サンドイッチ鎖体は、平行に配置された2つの環状飽和炭化水素間に金属原子が挟み込まれた化合物の総称だ。このサンドイッチ鎖体は、有機金属錯体でありながら高い安定性を示すことから注目され、1973年にノーベル賞の対象にもなった。その後、サンドイッチ構造を化学的に変換することによって、さまざまな触媒や材料などが開発され、鎖体化学や有機金属化学、触媒化学などに発展をもたらしてきた。
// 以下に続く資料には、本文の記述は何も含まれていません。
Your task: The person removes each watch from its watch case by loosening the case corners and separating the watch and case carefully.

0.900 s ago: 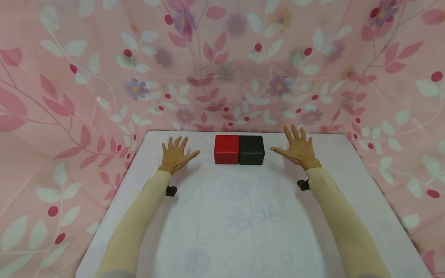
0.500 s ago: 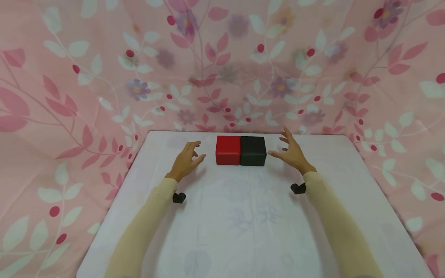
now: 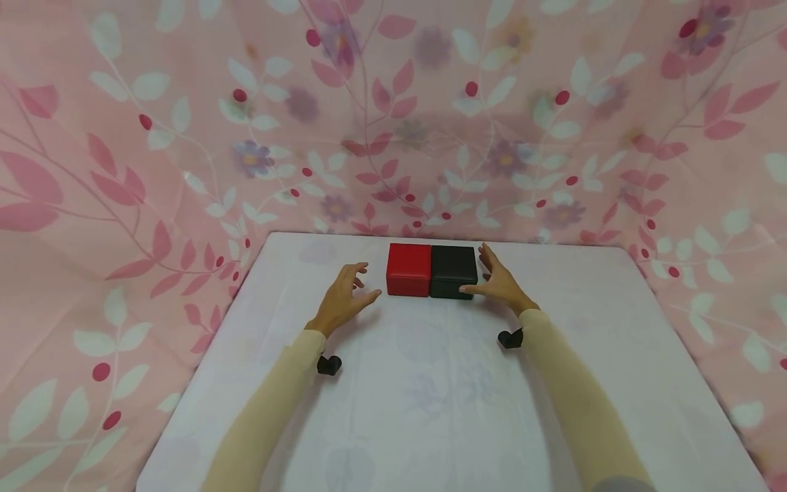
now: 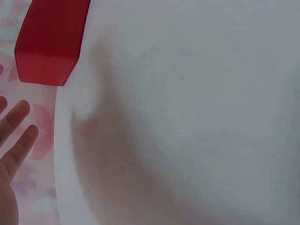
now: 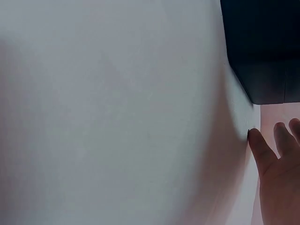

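Observation:
Near the far edge of the white-covered table, a red box and a black box stand side by side, close against each other. My left hand hovers left of the red box, with a gap between them and its fingers slightly bent. My right hand is at the black box's right side, its thumb in front of the box's front face in the head view. Whether it touches is hard to tell; the right wrist view shows its fingers apart from the black box. Neither hand holds anything.
A white cloth with faint prints covers the table. Pink floral fabric hangs behind the far edge and along both sides. A small black wrist camera sits below the left wrist, and another black camera below the right.
Both hands have moved inward toward the boxes, the right one reaching the black box. Their spread fingers have bent and turned inward. The boxes stay put on the table; the view shifted slightly.

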Demonstrator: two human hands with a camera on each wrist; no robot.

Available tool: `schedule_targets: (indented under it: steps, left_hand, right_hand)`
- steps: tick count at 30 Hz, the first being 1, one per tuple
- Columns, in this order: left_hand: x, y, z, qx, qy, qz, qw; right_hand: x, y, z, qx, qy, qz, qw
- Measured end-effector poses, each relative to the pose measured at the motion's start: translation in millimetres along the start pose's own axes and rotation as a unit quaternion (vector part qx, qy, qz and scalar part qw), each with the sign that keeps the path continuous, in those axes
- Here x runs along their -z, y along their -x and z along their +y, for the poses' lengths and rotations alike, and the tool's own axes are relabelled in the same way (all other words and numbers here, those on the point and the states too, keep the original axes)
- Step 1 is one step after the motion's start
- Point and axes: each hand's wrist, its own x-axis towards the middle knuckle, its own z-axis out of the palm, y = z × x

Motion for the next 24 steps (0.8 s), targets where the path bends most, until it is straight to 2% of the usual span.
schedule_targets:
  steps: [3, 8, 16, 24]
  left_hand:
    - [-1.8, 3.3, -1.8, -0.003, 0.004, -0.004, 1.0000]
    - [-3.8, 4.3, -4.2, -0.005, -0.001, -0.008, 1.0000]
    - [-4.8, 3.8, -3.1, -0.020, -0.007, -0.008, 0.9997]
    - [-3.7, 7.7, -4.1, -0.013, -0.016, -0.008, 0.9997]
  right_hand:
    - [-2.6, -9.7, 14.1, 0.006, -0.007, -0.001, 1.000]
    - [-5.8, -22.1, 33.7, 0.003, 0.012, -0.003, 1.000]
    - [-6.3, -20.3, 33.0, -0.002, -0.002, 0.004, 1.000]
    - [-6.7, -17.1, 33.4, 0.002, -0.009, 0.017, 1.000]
今回開発した有機金属ナノクラスターは、従来の2方向から金属を挟み込む構造に対して、6方向から塊状の金属クラスターを挟み込んだ3次元サンドイッチ構造を持つものだ。研究グループは、13個のパラジウム原子が塊状に集合したクラスターを、6枚のシクロヘプタトリエニル配位子で6方向から3次元型にサンドイッチしたパラジウムナノクラスターの合成に成功した。

この3次元型サンドイッチ金属ナノクラスターは、炭素平面がキューブ状に配置された構造を持つ。構造内にバルク金属内と同じ最密充填金属構造が形成されていることも発見した。

今後さらに反応性や物性を解明していくことで、有用な触媒やナノ分子材料への応用が期待されるという。